=== Task requirements ===
Would you print the material exactly, starting at its first line and ending at the line holding "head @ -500"?

=== Material for this exercise ===
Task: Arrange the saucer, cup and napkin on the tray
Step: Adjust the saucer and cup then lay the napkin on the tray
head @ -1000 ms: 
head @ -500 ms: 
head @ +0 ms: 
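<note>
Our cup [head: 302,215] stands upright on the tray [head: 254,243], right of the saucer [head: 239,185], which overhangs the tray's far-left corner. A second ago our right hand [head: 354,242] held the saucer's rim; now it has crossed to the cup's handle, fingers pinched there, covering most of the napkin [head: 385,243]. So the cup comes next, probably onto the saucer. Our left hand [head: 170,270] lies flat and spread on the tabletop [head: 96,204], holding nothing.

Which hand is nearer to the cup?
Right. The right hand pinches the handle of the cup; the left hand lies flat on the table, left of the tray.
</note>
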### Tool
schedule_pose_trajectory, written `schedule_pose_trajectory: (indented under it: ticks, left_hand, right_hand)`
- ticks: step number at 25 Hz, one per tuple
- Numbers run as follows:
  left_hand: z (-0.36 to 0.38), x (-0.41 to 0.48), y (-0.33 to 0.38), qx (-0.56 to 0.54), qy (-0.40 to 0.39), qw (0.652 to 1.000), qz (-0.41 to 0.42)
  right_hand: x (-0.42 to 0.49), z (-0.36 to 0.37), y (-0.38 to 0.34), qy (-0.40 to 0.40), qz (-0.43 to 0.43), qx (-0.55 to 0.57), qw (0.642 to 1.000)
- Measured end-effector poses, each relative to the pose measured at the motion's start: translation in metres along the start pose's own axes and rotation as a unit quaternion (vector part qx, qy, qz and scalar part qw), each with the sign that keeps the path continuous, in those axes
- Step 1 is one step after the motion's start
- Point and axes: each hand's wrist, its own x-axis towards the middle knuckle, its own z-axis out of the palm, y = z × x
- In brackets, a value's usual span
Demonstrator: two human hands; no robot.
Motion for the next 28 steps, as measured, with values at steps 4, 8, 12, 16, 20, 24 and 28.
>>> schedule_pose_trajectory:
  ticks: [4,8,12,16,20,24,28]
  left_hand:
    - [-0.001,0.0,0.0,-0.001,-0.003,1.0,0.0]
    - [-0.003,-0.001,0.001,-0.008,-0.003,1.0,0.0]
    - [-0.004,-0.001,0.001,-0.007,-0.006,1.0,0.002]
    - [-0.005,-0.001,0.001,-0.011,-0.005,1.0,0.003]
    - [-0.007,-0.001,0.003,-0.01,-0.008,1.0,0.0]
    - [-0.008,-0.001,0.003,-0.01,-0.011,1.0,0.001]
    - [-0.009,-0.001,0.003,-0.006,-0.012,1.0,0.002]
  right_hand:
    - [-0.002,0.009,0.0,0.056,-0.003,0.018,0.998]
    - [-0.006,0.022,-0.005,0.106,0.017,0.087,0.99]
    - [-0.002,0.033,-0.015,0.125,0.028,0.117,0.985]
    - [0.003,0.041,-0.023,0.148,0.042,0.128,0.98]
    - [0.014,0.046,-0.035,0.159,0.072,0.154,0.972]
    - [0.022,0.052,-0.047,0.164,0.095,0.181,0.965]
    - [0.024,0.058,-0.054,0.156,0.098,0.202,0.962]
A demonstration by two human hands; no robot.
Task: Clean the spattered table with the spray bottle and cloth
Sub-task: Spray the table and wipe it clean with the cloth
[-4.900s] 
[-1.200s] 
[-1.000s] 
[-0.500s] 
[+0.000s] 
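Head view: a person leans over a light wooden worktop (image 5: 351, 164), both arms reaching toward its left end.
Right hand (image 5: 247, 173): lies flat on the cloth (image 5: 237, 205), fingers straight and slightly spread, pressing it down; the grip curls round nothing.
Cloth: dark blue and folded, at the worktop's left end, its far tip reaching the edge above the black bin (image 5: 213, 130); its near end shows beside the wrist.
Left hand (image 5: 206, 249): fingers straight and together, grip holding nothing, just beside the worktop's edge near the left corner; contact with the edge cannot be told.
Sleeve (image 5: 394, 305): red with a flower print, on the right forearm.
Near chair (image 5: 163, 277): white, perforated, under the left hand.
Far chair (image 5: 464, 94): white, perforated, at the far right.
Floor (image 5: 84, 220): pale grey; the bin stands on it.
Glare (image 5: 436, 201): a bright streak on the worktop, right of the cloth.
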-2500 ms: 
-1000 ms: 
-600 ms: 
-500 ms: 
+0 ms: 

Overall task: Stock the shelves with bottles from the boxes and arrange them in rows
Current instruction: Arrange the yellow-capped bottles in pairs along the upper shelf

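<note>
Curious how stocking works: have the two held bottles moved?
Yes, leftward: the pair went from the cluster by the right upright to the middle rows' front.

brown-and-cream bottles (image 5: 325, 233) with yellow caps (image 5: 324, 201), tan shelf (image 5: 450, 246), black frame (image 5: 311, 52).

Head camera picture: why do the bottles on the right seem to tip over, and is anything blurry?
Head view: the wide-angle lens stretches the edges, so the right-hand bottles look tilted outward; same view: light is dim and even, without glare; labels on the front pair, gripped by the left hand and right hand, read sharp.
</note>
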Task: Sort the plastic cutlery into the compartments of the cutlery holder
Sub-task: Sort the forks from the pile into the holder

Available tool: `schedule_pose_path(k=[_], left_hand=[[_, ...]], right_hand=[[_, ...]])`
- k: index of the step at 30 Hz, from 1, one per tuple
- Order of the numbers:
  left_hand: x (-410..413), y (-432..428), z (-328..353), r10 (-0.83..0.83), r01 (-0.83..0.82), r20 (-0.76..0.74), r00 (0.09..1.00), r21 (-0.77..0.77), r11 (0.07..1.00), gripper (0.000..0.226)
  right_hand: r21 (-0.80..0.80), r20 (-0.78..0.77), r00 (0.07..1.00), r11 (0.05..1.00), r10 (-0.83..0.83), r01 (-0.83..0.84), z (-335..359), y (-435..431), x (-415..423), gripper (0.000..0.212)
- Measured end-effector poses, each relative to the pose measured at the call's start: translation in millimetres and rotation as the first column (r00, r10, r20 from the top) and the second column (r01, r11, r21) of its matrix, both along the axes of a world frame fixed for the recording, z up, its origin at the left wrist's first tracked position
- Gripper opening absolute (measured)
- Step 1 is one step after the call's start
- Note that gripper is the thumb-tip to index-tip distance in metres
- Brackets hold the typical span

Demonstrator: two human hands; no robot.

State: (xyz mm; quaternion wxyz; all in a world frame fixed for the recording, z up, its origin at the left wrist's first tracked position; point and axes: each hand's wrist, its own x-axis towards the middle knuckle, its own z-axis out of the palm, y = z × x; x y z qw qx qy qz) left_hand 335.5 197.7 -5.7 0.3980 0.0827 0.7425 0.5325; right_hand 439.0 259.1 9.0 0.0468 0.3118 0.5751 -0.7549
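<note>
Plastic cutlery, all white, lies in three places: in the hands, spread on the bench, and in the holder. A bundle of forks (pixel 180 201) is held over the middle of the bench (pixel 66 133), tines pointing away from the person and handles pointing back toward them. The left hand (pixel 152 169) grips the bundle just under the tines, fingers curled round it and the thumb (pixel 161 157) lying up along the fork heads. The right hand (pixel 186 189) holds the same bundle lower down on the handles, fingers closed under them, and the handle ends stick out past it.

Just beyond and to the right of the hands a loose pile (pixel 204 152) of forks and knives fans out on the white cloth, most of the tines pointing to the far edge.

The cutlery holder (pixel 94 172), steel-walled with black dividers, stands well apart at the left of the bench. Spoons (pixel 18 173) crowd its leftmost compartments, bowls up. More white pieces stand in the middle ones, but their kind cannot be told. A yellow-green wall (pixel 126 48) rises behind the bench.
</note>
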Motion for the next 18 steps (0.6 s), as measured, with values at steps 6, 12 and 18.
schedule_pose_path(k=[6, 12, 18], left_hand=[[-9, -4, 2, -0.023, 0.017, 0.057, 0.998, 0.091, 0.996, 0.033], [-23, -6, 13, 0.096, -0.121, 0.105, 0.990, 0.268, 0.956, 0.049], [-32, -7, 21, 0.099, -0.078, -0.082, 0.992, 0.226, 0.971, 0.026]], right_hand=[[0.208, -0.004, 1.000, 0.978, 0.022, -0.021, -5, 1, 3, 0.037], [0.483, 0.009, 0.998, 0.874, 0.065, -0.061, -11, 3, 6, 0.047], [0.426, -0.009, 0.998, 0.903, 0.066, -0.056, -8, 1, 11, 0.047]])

=== Answer section ===
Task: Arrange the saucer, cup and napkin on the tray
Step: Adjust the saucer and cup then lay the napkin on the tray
head @ -1000 ms: 
head @ -500 ms: 

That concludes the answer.